Monday, April 4, 2016
Greece needs to keep the IMF at the table. Tsipras is putting short-term political gain ahead of national interest
April 4, 2016
Since Alexis Tsipras persuaded Greek voters to endorse a third bailout programme, after flirting last summer with sovereign default, eurozone creditors have been keen to view him as a responsible partner. The row over a leaked conversation between International Monetary Fund officials suggests they are wrong.
The Greek prime minister has seized on the transcript of a teleconference about bailout negotiations to claim the IMF is trying to push the country towards bankruptcy, so as to impose ever-tougher austerity policies. Christine Lagarde, in a furious response, has all but openly accused him of wiretapping officials and leaking the recording.

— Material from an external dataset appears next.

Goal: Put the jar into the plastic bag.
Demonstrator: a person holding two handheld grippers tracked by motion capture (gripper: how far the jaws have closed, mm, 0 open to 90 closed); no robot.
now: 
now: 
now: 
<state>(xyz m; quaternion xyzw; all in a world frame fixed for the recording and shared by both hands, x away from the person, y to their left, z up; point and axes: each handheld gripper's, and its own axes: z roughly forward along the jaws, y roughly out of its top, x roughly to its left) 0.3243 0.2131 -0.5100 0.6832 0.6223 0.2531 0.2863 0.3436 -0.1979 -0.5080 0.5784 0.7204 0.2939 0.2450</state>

If it is true that the Greek government has engineered the crisis in an attempt to eject the IMF from bailout talks, then its tactics are irresponsible. Whatever the source of the leak, it is clear that Mr Tsipras wants the IMF to leave. Once again, he is displaying an instinct for short-term political gain and a disregard for his country’s long-term interests.
The ever-unpopular IMF is an easy target for a prime minister facing criticism for his handling of the economy and the refugee crisis, and under pressure from the resurgent opposition headed by Kyriakos Mitsotakis. It is also true that the fund would be a tougher judge of Greece’s fiscal and economic performance.